The yellow-haired lady came down to the tavern
An’ looked up the stranger there
He bought her a drink, an’ he gave her some money
He just didn’t seem to care
She followed him out as he saddled his stallion
An’ laughed as she grabbed at the bay
He shot her so quick, they had no time to warn her
She never heard anyone say

Don’t cross him, don’t boss him
He’s wild in his sorrow
He’s ridin’ an’ hidin his pain
Don’t fight him, don’t spite him
Just wait till tomorrow
Maybe he’ll ride on again

The yellow-haired lady was buried at sunset
The stranger went free, of course
For you can’t hang a man for killin’ a woman
Who’s tryin’ to steal your horse
This is the tale of the red headed stranger
And if he should pass your way
Stay out of the path of the ragin’ black stallion
And don’t lay a hand on the bay

Don’t cross him, don’t boss him
He’s wild in his sorrow
He’s ridin’ an’ hidin his pain
Don’t fight him, don’t spite him
Just wait till tomorrow
Maybe he’ll ride on again

_______________________

This was a song that fit its time period. The 1950s in the United States was a time of “cowboys and Indians.” The American West – with all of its history, folklore, and myths – was front and center in the Zeitgeist.

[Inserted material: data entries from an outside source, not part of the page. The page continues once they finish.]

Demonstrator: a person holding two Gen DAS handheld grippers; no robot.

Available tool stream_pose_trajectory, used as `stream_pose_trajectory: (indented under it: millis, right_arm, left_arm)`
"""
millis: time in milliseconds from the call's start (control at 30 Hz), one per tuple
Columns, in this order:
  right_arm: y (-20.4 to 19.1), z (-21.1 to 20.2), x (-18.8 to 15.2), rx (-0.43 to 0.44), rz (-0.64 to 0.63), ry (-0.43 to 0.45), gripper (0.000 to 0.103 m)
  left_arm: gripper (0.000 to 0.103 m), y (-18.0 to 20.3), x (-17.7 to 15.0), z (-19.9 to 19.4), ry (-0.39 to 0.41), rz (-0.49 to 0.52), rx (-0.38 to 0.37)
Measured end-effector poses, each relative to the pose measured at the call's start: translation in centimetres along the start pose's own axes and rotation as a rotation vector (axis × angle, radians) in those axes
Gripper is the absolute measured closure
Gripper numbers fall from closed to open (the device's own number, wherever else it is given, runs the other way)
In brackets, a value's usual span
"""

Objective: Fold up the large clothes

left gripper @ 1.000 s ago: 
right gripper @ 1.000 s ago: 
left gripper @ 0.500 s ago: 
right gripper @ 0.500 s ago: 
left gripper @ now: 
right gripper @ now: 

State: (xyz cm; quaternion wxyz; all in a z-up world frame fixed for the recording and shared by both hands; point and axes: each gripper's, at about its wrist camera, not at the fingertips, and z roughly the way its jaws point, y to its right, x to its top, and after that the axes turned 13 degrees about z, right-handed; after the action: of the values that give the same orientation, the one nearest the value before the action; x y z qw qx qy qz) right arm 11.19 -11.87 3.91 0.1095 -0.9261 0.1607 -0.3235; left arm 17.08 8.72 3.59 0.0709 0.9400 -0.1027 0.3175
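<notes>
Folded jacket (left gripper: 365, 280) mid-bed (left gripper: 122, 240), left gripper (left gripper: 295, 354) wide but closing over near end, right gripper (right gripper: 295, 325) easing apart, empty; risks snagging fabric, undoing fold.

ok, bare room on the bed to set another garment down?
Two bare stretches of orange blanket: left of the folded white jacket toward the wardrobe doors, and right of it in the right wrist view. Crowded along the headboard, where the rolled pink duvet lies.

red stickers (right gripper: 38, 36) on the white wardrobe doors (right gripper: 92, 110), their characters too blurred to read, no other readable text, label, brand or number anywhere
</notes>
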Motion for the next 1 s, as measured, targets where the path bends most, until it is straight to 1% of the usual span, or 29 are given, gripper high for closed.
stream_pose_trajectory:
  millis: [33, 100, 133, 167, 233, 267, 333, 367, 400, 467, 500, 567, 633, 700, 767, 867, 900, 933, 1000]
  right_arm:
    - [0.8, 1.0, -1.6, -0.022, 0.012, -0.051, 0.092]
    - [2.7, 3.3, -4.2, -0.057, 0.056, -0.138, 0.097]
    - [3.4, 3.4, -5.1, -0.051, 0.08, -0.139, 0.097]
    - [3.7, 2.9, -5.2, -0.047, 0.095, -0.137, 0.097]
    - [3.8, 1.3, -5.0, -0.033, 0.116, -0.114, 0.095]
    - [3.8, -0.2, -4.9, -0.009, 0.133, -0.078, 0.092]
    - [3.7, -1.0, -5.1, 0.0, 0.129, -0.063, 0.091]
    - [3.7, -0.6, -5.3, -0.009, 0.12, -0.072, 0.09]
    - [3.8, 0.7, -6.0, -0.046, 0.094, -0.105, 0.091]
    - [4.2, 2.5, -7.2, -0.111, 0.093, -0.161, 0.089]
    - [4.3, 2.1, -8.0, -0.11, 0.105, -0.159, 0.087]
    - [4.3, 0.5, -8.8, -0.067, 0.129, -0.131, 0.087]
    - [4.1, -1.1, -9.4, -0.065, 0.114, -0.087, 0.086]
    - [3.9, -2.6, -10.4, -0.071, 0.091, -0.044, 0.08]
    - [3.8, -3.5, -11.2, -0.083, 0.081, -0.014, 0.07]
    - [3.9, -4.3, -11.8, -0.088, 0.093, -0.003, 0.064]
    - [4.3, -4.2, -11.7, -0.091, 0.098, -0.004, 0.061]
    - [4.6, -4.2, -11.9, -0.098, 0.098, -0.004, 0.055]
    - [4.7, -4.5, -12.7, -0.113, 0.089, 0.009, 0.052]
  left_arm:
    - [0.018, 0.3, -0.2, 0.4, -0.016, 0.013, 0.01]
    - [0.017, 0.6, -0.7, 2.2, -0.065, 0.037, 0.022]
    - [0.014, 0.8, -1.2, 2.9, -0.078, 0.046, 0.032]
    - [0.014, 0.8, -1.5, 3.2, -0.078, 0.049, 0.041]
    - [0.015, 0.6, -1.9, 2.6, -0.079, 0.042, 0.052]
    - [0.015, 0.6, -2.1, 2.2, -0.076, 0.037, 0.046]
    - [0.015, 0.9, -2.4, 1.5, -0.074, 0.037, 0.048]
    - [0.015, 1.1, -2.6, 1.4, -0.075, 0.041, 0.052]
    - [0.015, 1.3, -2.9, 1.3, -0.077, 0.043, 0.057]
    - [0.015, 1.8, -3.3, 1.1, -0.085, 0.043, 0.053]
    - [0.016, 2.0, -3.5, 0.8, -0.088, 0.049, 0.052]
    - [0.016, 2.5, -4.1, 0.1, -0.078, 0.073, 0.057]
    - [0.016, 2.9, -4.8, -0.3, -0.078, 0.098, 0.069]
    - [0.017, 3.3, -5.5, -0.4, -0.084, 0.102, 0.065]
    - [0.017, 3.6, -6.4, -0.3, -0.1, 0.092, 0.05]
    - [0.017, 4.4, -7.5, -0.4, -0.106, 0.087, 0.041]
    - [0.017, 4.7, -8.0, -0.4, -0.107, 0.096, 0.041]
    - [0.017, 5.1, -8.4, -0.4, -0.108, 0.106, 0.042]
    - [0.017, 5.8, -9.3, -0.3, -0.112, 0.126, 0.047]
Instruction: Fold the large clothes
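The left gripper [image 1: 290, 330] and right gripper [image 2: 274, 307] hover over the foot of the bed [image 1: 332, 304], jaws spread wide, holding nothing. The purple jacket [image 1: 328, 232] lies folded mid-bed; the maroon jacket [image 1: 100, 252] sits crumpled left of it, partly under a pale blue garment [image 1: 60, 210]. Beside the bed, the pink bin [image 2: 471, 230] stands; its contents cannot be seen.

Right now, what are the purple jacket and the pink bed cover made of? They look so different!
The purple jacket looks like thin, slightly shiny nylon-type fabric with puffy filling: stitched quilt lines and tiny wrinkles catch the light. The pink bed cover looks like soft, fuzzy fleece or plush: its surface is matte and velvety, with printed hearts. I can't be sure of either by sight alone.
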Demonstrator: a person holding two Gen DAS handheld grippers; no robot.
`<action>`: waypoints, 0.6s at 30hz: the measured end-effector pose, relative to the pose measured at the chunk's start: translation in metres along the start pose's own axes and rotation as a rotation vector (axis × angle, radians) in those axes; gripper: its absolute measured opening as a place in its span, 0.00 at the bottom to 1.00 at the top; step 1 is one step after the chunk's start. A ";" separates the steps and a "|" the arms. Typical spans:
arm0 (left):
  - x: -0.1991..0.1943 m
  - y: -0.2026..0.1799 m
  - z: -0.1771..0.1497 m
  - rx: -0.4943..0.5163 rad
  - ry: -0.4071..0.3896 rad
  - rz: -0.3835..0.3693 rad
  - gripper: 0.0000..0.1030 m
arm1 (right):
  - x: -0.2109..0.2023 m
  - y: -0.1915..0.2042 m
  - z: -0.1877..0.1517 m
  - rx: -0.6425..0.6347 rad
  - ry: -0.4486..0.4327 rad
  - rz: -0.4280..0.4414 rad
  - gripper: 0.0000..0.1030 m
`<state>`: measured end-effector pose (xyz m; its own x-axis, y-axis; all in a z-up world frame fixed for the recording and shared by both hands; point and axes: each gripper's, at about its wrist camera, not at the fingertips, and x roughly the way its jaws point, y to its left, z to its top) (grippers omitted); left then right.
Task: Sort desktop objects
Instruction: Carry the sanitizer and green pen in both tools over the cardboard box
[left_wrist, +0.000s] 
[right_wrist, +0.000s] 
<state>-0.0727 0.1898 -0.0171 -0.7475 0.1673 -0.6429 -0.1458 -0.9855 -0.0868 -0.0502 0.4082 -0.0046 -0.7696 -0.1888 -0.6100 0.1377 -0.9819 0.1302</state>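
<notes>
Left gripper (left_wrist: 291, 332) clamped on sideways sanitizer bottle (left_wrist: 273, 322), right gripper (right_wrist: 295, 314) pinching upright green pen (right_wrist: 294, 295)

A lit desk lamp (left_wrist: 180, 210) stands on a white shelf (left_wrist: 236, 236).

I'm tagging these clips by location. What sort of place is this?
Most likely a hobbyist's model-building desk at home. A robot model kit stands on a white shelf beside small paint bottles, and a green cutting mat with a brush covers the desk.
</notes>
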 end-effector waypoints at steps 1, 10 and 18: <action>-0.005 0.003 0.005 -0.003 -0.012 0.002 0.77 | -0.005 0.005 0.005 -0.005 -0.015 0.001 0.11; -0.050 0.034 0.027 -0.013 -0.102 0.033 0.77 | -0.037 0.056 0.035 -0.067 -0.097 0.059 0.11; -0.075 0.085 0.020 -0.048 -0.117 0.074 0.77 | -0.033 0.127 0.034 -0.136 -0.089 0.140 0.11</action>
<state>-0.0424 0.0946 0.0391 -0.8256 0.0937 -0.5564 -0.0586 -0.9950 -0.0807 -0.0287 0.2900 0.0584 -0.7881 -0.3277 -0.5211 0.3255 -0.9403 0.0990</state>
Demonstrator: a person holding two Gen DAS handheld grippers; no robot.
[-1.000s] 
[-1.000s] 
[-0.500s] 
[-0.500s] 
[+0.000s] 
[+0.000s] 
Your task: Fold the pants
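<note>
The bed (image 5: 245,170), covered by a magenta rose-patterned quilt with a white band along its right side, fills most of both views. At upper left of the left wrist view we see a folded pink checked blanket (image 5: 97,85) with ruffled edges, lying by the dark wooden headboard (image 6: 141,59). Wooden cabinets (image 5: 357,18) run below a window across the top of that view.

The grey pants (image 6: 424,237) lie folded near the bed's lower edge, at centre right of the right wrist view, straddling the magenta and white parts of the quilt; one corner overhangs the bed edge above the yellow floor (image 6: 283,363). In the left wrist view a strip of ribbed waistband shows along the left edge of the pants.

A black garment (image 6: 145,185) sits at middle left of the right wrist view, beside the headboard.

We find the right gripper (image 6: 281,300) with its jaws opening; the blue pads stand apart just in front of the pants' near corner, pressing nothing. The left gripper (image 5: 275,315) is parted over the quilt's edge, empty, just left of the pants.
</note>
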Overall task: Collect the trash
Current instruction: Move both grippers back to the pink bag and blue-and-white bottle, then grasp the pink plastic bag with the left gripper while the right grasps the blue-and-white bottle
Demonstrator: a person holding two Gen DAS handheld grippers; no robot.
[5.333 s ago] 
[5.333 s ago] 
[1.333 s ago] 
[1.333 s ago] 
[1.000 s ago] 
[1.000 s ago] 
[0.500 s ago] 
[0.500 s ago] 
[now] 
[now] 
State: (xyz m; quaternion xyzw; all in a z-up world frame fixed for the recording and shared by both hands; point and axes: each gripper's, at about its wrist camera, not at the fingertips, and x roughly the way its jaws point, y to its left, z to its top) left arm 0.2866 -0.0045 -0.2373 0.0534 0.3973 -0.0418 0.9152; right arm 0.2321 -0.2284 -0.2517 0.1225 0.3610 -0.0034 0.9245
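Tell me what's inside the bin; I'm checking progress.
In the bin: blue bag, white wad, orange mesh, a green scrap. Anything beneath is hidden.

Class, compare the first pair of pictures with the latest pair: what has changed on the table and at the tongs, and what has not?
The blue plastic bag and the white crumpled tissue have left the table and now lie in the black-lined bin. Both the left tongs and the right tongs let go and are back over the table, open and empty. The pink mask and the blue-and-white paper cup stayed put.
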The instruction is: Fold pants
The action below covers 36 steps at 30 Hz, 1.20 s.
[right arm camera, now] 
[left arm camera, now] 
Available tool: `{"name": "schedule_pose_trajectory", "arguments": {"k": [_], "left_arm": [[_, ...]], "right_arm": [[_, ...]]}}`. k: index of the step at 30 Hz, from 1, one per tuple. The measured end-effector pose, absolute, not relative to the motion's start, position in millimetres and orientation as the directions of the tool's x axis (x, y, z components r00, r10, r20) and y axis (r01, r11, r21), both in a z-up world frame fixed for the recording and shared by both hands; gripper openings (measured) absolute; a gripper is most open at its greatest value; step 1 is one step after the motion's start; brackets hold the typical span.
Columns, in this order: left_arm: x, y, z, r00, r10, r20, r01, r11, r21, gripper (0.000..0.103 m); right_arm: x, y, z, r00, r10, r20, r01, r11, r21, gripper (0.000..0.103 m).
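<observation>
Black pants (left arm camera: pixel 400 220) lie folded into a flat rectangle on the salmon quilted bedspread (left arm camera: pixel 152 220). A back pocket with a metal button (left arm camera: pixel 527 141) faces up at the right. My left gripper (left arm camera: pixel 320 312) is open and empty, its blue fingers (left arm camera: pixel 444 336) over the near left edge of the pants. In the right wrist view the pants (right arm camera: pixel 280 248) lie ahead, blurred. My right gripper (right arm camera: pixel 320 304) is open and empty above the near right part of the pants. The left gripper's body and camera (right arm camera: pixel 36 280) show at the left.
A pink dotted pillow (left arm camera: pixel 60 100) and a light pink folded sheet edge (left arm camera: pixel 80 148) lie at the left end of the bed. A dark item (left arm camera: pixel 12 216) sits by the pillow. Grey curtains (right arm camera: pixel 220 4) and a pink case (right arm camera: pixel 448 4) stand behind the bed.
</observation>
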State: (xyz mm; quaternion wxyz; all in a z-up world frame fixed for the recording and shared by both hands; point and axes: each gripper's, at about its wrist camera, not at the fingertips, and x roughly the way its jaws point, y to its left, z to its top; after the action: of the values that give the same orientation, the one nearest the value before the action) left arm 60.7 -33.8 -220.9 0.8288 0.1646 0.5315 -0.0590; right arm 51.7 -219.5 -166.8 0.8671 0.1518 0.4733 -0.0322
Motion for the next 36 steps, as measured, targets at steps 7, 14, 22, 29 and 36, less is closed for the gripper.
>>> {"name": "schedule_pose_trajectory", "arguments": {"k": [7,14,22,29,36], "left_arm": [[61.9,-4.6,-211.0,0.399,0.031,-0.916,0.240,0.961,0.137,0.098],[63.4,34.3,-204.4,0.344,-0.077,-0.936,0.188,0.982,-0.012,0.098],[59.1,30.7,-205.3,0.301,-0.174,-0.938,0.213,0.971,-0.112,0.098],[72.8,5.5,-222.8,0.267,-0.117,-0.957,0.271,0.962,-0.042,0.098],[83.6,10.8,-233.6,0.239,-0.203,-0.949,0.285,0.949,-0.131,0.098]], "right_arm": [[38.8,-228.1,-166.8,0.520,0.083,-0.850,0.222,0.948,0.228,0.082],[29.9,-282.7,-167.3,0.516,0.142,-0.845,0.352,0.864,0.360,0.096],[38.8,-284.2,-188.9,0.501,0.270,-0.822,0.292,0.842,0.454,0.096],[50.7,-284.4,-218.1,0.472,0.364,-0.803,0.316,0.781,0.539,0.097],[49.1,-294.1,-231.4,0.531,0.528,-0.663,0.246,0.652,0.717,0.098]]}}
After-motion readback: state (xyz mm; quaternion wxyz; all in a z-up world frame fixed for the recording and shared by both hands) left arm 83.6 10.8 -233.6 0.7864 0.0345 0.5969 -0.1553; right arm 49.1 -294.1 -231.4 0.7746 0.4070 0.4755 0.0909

The song is a straight-forward story about a widowed man who murders a woman who touched his late wife’s bay pony in ignorance of how he would react to her doing so. The humor of the song is that he is exonerated from any wrong-doing under the absurd argument that she was trying to *steal* the horse. I don’t know if you could write a song like this today and expect that the audience would find that part of the song to be funny. Illustrative of the changing standards, this song was originally performed for children specifically.

Chords:

C
The red-headed stranger from Blue Rock, Montana
 
                   G7
Rode into town one day
 
    C                     F            C
And under his knees was a raging black stallion
 
    D7                   G7
And walking behind was a bay
 
 
    C
The red-headed stranger had eyes like thunder
 
                          G7
And lips that were sad and tight
 
    C                     F               C
His little lost love lay asleep on the hillside
 
                  G7       C
And his heart was heavy as night
 
 
         F
So don't cross him don't boss him
 
     C
He's wild in his sorrow
 
                               G7
He's riding and he's hiding his pain
 
      F
Don't fight him don't spite him
 
     C
Just wait 'til tomorrow
 
            G7      C
Maybe he'll ride on again
 
 
 
A yellow-haired lady leaned out of her window
 
                             G7
And watched as he passed her way
 
    C                            F            C
And she drew back in fear at the sight of the stallion
 
         D7                 G7
But cast greedy eyes on the bay
 
 
    C
But how could she know that the dancing bay pony
 
                       G7
Meant more to him than life
 
    C                           F           C
For this was the horse that his little lost darling
 
                G7          C
Had ridden when she was his wife
 
 
         F
So don't cross him don't boss him
 
     C
He's wild in his sorrow
 
                               G7
He's riding and he's hiding his pain
 
      F
Don't fight him don't spite him
 
     C
Just wait 'til tomorrow
 
            G7      C
Maybe he'll ride on again
 
 
 
The yellow-haired lady went down to the tavern
 
                           G7
And looked up the stranger there
 
   C                         F             C
He bought her a drink and he gave her some money
 
       D7                  G7
But he just didn't seem to care
 
 
    C
She followed him out as he saddled his stallion
 
                                  G7
And laughed as she grabbed at the bay
 
   C                          F               C
He shot her so quick they had no time to warn her
 
          G7           C
She never heard anyone say
 
 
         F
So don't cross him don't boss him
 
     C
He's wild in his sorrow
 
                               G7
He's riding and he's hiding his pain
 
      F
Don't fight him don't spite him
 
     C
Just wait 'til tomorrow
 
            G7      C
Maybe he'll ride on again
 
 
 
The yellow-haired lady was buried at sunset
 
                          G7
The stranger went free of course
 
    C                        F         C
For you can't hang a man for killing a woman
 
      D7                   G7
Who's trying to steal your horse
 
 
    C
Now this is the tale of the red-headed stranger
 
                           G7
And if he should pass your way
 
     C                      F            C
Stay out of the path of the raging black stallion
 
                G7          C
And don't lay a hand on the bay
 
 
         F
So don't cross him don't boss him
 
     C
He's wild in his sorrow
 
                               G7
He's riding and he's hiding his pain
 
      F
Don't fight him don't spite him
 
     C
Just wait 'til tomorrow
 
            G7      C
Maybe he'll ride on again

From Wiki:

Red Headed Stranger is a song written by Edith Lindeman and Carl Stutz, published in 1953. Originally written for Perry Como, the song was not recorded by him due to publishing issues. In 1954, Arthur “Guitar Boogie” Smith released a version of the song on MGM Records that received good radio play.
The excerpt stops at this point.